To determine: The unfilled rows by multiplying each molar mass and specific heat pair.

Answer to Problem 5.133AP

Solution

The solution is stated below.

Explanation of Solution

Explanation

Given

The atomic mass $\left({\mu }_{\text{Pb}}\right)$ of element Lead is $207.2\text{g}/\text{mol}$.

The atomic mass $\left({\mu }_{\text{Au}}\right)$ of element Gold is $197.0\text{g}/\text{mol}$.

The atomic mass $\left({\mu }_{\text{Sn}}\right)$ of element Tin is $118.7\text{g}/\text{mol}$.

The atomic mass $\left({\mu }_{\text{Zn}}\right)$ of element Zinc is $65.4\text{g}/\text{mol}$.

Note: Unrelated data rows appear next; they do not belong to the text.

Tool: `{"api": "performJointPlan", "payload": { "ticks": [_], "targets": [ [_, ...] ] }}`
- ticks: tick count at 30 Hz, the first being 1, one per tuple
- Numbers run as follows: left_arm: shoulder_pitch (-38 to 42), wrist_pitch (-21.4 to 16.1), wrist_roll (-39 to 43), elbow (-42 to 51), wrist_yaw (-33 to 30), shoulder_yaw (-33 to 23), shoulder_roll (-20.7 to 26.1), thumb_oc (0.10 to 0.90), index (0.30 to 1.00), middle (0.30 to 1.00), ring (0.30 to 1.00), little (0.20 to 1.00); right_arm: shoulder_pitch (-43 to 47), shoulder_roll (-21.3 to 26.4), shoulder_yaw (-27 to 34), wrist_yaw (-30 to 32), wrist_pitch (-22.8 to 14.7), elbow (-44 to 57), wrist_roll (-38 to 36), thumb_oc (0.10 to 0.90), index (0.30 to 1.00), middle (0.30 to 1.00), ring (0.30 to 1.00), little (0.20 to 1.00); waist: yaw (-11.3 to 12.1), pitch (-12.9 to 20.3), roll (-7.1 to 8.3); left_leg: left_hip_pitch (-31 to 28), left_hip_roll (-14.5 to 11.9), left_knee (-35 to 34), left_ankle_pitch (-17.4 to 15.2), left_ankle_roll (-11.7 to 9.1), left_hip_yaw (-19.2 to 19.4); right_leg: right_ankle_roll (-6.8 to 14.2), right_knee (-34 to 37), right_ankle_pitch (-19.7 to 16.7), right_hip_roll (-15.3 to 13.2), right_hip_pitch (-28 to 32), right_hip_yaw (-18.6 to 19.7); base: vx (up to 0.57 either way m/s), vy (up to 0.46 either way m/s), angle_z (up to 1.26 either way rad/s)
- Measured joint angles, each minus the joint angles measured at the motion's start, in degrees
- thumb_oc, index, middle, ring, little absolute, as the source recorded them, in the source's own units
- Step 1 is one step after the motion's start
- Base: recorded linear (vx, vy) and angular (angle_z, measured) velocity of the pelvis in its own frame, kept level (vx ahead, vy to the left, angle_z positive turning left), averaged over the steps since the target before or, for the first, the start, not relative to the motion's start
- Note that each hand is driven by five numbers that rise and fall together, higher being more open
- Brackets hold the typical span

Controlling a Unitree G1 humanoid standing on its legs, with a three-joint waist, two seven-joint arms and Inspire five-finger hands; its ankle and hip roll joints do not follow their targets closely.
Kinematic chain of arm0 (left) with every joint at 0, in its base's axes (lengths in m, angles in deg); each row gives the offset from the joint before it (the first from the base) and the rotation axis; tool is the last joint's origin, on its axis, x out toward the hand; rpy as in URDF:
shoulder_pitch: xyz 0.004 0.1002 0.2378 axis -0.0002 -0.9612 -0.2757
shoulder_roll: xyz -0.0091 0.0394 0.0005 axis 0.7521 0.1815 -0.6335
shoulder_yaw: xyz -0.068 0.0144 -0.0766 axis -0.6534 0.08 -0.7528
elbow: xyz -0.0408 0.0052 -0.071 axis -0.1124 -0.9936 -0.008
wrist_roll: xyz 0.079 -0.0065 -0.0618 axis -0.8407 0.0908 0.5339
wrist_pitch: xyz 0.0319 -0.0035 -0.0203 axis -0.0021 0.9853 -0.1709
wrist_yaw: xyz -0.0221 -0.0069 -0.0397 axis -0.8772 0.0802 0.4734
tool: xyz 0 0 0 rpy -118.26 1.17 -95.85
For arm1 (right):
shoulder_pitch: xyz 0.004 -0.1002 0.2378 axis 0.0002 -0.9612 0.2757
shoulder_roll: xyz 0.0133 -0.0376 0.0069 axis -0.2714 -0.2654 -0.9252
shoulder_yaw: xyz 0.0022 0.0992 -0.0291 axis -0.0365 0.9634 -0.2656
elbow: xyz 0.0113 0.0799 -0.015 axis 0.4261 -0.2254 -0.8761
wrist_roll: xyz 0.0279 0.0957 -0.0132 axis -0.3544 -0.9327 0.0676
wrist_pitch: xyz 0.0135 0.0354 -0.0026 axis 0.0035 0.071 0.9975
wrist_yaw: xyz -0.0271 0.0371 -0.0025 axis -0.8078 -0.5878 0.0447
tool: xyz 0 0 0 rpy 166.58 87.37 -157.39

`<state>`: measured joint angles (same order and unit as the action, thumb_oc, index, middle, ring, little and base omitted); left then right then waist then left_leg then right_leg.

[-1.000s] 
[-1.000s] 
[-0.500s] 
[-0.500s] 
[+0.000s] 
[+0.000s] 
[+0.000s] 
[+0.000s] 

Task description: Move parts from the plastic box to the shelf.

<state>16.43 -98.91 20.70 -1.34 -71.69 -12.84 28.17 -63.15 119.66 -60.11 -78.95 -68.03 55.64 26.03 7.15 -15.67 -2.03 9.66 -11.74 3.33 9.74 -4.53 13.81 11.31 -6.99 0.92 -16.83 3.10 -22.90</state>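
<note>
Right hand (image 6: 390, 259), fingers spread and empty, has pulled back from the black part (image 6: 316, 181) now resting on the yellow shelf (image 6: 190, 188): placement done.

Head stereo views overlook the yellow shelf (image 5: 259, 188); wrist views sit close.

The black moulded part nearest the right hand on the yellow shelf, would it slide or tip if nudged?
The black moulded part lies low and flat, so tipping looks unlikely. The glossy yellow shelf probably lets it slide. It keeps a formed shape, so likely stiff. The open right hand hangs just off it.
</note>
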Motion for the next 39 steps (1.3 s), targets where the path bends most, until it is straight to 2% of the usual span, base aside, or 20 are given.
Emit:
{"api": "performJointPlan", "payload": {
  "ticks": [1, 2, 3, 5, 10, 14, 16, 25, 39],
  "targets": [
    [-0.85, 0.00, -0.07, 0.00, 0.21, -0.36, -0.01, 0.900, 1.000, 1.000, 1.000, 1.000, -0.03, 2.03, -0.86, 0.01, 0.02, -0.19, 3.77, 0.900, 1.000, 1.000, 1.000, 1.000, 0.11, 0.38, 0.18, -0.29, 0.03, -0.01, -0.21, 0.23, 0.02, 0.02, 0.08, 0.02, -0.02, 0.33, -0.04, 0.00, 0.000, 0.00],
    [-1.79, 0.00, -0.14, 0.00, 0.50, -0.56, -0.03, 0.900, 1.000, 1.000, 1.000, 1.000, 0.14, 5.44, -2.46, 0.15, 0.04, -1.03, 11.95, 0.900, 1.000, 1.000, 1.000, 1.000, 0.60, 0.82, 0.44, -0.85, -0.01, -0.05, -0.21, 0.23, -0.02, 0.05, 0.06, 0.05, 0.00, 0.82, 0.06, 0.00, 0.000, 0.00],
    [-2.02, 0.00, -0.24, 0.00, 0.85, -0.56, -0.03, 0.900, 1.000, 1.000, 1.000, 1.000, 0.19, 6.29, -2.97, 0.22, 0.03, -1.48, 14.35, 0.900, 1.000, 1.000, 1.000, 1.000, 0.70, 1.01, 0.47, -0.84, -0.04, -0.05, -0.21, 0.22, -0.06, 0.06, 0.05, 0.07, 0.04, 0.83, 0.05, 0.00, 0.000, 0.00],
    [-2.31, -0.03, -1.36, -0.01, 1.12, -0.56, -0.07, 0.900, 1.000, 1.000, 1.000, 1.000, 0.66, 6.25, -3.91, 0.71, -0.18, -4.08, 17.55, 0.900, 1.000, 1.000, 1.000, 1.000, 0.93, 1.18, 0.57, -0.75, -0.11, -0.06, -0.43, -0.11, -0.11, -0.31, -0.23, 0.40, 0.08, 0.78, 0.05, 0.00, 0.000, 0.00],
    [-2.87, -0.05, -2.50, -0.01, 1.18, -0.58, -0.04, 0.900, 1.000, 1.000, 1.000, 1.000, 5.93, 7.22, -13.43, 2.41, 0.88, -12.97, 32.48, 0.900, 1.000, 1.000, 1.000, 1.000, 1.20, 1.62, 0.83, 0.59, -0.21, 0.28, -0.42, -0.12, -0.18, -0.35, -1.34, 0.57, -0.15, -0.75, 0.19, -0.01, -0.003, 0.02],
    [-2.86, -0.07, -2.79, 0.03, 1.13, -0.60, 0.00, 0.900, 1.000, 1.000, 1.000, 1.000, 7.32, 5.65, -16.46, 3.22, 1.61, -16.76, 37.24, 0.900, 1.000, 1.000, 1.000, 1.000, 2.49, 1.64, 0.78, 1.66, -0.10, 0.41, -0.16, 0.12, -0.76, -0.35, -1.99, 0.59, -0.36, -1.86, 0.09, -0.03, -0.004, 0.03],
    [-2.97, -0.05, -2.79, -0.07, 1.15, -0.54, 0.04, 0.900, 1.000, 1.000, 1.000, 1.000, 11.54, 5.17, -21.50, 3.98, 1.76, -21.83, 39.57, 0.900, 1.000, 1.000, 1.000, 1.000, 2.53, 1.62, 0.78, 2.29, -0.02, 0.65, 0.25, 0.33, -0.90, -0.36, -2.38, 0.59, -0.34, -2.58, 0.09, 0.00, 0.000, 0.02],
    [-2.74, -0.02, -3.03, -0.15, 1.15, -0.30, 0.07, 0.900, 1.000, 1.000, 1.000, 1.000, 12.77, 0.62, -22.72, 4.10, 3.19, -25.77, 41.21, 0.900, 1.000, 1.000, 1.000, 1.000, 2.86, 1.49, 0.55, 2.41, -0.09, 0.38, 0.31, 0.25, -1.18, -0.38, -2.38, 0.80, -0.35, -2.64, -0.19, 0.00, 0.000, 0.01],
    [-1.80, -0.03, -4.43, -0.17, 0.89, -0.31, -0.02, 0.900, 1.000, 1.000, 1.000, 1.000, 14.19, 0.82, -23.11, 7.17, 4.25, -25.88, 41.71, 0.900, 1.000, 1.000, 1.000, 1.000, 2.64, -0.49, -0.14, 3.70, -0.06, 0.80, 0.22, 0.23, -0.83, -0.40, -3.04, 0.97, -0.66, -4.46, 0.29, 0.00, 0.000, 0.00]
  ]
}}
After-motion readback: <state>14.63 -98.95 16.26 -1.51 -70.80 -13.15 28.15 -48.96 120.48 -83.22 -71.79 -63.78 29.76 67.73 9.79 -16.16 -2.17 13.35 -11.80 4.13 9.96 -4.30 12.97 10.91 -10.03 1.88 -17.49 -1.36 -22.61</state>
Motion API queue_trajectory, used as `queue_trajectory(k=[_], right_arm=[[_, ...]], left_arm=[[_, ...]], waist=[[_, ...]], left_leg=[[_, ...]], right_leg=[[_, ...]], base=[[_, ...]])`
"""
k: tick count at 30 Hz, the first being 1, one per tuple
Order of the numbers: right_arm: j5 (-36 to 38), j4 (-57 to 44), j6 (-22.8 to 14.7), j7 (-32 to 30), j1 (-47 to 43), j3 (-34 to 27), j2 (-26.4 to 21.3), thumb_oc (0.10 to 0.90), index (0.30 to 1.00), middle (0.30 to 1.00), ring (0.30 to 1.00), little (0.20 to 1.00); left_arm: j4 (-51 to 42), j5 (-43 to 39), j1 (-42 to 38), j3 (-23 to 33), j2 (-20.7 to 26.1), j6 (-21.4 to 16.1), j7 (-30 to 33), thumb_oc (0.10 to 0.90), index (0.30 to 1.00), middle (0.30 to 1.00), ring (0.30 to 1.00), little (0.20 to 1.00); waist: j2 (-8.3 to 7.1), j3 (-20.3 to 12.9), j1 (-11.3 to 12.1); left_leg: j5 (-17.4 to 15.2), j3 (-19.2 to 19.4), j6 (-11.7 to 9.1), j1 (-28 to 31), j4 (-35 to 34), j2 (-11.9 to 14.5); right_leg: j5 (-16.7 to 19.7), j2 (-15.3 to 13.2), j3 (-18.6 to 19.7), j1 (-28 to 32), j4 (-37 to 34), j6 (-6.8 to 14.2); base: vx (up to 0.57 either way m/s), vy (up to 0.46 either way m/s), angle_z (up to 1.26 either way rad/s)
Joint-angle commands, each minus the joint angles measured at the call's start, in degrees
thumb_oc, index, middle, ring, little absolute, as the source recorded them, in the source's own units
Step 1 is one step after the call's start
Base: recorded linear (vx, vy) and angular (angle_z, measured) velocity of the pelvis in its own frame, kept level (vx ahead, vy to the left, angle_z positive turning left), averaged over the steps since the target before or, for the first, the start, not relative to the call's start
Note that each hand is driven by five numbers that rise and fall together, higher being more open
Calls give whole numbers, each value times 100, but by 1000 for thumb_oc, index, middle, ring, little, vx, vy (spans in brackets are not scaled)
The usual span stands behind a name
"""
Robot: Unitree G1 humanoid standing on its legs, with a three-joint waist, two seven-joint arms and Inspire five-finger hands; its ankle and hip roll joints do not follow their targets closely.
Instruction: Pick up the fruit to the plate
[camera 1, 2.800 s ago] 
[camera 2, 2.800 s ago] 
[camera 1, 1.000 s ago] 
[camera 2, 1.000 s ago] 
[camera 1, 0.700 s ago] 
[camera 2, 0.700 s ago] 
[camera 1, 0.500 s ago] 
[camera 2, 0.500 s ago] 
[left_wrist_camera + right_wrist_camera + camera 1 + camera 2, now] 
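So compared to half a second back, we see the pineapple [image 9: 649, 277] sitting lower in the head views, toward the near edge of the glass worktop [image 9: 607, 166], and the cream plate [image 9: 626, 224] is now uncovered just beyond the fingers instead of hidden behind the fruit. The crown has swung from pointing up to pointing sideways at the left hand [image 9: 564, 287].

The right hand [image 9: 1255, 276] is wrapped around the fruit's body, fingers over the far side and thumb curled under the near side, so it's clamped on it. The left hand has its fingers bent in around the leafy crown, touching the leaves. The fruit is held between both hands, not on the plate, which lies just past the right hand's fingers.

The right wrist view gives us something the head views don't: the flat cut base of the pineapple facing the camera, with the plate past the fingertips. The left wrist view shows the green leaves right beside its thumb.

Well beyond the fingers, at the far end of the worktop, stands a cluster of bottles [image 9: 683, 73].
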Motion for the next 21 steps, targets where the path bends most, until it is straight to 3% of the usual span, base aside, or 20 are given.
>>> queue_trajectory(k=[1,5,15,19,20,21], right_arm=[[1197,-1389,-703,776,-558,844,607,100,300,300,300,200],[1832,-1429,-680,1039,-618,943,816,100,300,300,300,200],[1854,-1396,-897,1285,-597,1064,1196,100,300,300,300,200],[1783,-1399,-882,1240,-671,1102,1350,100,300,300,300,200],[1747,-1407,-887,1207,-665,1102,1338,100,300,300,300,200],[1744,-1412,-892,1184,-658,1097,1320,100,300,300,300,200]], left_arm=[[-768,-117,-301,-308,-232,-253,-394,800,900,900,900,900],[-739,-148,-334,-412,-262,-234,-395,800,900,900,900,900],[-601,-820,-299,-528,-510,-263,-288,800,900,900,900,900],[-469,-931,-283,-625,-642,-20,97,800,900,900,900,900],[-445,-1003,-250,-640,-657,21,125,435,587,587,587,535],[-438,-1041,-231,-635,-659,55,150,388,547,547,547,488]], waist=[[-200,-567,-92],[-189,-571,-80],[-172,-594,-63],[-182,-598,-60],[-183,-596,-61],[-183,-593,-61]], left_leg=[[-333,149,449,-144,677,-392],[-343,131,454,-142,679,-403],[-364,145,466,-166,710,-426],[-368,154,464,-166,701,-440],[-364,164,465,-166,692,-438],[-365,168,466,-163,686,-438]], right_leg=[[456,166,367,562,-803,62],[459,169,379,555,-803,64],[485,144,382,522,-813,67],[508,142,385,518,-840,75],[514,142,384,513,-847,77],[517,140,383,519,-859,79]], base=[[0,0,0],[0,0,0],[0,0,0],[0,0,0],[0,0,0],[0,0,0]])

The atomic mass $\left({\mu }_{\text{Cu}}\right)$ of element Copper is $63.5\text{g}/\text{mol}$.

The atomic mass $\left({\mu }_{\text{Fe}}\right)$ of element Iron is $55.8\text{g}/\text{mol}$.

The specific heat $\left(c_{s,\text{Pb}}\right)$ of element Lead is $0.123\text{J}/\left(\text{g}\cdot °\text{C}\right)$.

The specific heat $\left(c_{s\text{Au}}\right)$ of element Gold is $0.125\text{J}/\left(\text{g}\cdot °\text{C}\right)$.

The specific heat $\left(c_{s,\text{Sn}}\right)$ of element Tin is $0.215\text{J}/\left(\text{g}\cdot °\text{C}\right)$.

The specific heat $\left(c_{s,\text{Zn}}\right)$ of element Zinc is $0.388\text{J}/\left(\text{g}\cdot °\text{C}\right)$.

The specific heat $\left(c_{s,\text{Cu}}\right)$ of element Copper is $0.397\text{J}/\left(\text{g}\cdot °\text{C}\right)$.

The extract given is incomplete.